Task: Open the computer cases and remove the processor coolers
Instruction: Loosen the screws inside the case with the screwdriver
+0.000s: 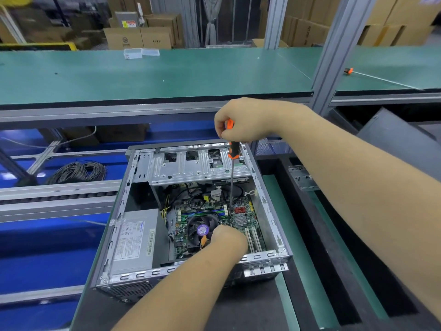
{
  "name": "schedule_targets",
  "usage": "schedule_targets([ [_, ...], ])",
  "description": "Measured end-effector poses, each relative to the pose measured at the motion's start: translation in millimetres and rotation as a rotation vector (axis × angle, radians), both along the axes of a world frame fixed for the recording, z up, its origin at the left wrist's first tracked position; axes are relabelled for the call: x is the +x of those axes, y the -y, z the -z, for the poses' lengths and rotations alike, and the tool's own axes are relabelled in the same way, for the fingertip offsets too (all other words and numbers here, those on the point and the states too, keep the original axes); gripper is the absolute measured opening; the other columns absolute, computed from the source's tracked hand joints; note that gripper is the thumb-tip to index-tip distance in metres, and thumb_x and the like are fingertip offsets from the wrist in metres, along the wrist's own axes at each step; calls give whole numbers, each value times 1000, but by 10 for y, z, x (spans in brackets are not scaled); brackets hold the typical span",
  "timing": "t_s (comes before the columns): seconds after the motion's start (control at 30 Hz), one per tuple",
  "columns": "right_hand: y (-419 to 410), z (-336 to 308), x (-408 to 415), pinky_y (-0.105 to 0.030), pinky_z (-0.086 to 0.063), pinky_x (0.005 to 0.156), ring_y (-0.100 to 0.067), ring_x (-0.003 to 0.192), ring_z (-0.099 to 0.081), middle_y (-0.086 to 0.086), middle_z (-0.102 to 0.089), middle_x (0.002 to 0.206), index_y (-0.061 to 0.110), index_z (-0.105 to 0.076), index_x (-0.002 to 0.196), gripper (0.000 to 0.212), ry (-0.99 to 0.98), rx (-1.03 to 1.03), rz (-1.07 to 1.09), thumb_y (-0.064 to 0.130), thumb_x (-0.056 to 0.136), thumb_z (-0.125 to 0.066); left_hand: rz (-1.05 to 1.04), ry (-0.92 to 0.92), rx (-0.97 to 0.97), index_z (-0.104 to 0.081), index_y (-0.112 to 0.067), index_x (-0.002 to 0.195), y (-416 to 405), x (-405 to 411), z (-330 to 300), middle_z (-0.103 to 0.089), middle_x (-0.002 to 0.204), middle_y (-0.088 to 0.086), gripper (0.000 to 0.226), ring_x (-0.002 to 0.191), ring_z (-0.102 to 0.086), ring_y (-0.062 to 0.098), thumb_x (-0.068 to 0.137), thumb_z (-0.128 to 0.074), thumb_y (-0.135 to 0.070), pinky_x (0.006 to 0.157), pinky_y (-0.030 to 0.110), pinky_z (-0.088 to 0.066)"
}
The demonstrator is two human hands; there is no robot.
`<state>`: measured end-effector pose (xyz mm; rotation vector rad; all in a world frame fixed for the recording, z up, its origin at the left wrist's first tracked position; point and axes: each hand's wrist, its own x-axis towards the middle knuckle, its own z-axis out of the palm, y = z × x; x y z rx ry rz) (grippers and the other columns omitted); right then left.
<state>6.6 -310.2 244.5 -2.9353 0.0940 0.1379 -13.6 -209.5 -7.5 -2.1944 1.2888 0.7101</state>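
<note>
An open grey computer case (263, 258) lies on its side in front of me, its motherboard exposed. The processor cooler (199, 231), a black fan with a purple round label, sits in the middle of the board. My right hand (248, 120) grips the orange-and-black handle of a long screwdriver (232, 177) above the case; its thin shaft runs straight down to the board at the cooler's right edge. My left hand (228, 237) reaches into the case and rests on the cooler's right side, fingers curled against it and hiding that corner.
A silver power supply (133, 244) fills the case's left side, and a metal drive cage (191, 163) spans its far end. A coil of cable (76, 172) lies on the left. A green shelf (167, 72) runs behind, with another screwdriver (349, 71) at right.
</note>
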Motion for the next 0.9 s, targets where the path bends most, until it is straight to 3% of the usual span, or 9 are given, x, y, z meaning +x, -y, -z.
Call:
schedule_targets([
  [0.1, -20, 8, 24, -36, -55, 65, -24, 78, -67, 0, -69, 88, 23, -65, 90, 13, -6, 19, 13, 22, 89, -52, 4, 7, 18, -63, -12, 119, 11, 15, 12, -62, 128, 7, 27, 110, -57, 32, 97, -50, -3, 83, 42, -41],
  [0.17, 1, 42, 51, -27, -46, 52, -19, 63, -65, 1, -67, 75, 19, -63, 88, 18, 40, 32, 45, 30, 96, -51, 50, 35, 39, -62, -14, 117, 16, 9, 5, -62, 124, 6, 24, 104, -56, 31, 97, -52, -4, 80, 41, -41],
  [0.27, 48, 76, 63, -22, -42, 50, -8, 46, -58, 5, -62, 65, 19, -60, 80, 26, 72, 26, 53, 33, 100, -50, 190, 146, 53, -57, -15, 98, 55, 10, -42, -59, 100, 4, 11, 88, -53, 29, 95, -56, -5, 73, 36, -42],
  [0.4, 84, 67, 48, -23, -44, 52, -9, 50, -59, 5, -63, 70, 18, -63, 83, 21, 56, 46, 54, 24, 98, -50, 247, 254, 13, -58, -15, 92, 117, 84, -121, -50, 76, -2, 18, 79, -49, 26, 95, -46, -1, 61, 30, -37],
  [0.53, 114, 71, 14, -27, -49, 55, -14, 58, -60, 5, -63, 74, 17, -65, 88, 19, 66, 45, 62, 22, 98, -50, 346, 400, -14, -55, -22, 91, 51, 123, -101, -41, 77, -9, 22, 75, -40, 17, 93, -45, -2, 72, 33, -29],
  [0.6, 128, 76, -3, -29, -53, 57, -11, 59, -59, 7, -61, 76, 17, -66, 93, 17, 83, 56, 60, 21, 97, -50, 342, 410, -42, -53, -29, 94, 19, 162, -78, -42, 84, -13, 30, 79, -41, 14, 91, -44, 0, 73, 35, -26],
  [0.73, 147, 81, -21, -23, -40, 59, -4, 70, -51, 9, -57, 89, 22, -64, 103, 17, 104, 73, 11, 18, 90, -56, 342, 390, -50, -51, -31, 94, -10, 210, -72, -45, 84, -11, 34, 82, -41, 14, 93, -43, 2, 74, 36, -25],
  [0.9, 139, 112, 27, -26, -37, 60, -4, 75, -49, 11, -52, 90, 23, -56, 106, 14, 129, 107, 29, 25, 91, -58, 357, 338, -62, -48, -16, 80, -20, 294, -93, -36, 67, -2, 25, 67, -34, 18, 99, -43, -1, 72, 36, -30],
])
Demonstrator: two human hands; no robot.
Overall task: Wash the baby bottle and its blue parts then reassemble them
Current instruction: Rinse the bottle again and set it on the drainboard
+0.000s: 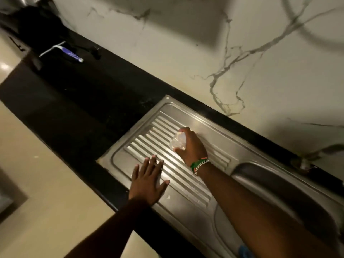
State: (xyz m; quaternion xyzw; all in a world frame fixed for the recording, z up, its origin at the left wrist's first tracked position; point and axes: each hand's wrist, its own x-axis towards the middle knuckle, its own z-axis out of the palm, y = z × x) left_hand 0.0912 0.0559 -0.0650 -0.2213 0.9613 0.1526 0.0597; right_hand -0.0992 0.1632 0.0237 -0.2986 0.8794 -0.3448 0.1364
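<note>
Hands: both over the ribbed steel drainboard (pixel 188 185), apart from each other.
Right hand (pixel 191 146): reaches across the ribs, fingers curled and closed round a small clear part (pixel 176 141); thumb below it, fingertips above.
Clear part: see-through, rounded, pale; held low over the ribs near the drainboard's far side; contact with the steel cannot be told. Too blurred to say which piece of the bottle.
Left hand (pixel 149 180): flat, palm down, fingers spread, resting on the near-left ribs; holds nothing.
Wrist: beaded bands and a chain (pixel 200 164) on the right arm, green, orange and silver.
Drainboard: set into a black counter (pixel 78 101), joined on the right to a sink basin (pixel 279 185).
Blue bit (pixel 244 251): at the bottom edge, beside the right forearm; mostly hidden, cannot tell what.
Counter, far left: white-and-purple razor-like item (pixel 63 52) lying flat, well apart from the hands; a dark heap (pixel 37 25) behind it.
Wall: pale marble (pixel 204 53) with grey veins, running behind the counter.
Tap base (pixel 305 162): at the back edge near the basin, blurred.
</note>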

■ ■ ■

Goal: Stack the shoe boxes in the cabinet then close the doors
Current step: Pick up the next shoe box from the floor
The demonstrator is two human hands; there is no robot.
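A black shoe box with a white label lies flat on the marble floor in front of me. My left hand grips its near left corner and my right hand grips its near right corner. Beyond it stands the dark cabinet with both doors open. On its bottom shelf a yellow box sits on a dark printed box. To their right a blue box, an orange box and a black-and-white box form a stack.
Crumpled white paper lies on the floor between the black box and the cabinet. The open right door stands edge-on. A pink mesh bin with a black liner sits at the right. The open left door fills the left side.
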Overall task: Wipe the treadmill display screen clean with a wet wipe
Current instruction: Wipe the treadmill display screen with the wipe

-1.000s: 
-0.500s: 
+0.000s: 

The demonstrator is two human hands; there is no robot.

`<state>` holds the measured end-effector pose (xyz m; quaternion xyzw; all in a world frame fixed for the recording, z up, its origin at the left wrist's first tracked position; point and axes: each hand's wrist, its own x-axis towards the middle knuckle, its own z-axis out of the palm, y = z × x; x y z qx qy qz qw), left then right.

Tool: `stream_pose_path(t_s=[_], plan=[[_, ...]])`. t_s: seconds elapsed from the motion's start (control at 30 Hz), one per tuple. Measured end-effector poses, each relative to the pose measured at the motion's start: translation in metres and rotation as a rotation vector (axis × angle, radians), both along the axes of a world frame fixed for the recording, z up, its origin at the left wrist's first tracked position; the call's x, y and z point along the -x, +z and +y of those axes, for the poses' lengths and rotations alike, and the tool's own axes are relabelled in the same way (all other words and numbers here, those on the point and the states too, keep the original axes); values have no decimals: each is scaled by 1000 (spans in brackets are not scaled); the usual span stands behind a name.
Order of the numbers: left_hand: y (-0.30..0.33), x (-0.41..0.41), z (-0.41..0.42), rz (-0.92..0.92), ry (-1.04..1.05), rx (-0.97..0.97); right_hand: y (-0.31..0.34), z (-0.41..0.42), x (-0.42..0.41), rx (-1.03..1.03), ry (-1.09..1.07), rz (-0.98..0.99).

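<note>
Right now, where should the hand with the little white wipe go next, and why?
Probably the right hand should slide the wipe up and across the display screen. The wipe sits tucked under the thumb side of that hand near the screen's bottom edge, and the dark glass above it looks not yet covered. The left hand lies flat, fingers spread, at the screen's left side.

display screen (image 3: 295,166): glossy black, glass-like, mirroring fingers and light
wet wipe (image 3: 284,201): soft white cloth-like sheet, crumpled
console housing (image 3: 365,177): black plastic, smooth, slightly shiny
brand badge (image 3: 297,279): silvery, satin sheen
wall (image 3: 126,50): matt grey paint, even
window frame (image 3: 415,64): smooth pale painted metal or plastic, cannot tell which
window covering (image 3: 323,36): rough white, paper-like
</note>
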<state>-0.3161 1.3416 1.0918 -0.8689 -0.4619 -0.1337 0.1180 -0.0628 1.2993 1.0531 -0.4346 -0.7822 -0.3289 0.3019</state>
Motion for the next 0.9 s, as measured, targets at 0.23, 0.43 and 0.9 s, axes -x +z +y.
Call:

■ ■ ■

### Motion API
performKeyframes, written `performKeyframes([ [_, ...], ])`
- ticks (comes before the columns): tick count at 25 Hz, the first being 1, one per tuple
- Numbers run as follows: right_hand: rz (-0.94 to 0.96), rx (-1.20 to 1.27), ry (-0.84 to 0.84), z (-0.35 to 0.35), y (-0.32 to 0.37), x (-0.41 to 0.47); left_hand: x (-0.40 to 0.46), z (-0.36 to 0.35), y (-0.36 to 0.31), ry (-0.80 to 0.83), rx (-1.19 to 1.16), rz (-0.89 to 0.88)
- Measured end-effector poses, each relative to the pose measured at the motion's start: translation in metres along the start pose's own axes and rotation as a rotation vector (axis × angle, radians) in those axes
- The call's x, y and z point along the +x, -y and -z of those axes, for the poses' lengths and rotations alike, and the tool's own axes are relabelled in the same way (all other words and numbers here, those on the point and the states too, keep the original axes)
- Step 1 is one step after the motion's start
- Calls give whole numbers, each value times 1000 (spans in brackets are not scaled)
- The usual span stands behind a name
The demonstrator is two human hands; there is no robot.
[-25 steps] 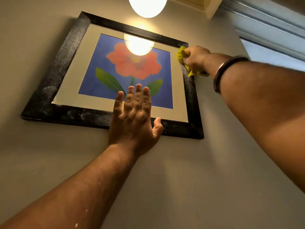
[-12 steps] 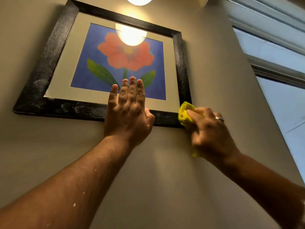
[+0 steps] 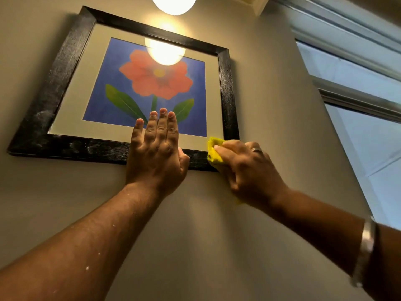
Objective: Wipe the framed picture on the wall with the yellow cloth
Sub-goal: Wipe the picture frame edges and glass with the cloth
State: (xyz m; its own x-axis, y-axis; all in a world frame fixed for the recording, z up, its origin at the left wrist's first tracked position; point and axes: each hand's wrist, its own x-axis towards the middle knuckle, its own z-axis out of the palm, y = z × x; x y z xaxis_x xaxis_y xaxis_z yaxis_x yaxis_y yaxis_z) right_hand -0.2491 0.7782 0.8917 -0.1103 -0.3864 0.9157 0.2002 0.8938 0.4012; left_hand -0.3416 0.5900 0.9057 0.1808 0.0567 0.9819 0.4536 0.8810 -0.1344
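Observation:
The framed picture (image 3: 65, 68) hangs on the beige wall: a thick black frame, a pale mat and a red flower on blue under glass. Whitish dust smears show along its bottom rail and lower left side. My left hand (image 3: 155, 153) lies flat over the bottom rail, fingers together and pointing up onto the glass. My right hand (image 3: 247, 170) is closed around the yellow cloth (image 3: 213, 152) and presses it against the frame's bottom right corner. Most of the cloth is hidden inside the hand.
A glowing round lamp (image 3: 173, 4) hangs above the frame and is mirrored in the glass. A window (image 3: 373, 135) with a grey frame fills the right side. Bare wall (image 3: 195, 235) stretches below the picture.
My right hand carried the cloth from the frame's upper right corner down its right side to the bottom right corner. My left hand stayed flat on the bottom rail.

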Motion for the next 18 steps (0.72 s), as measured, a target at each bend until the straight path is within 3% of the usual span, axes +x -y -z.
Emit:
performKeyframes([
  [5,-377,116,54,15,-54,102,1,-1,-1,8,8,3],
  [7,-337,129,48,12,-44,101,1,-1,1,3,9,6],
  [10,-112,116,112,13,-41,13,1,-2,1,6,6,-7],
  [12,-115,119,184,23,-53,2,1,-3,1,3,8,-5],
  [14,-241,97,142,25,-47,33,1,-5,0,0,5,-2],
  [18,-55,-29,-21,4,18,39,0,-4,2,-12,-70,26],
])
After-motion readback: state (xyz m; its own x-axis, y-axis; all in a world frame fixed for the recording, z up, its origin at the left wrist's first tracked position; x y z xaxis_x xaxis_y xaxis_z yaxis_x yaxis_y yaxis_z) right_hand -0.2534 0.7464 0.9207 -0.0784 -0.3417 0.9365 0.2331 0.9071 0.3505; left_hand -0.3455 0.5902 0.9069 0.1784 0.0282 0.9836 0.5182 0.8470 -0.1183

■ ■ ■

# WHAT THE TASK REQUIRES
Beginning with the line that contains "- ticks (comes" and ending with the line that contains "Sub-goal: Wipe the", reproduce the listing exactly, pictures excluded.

# YOUR RESPONSE
- ticks (comes before the columns): tick count at 25 Hz, the first being 1, one per tuple
- Numbers run as follows: right_hand: rz (-0.94 to 0.96), rx (-1.20 to 1.27), ry (-0.84 to 0.84), z (-0.35 to 0.35), y (-0.32 to 0.37), x (-0.41 to 0.47); left_hand: x (-0.40 to 0.46), z (-0.36 to 0.35), y (-0.36 to 0.31), ry (-0.80 to 0.83), rx (-1.19 to 1.16), rz (-0.89 to 0.88)
- Measured end-effector poses, each relative to the pose measured at the motion's start: translation in metres along the start pose's own axes and rotation as a rotation vector (axis × angle, radians) in those axes
- The call's x, y and z point along the +x, -y and -z of those axes, for the poses' lengths and rotations alike, and the tool's own axes are relabelled in the same way (all other words and numbers here, those on the point and the states too, keep the original axes)
- Step 1 is one step after the motion's start
- Calls give whole numbers, each value times 1000 (spans in brackets are not scaled)
- The usual span stands behind a name
The demonstrator is two human hands; there is no robot.
[-25 steps] 
[-12 steps] 
[+0 steps] 
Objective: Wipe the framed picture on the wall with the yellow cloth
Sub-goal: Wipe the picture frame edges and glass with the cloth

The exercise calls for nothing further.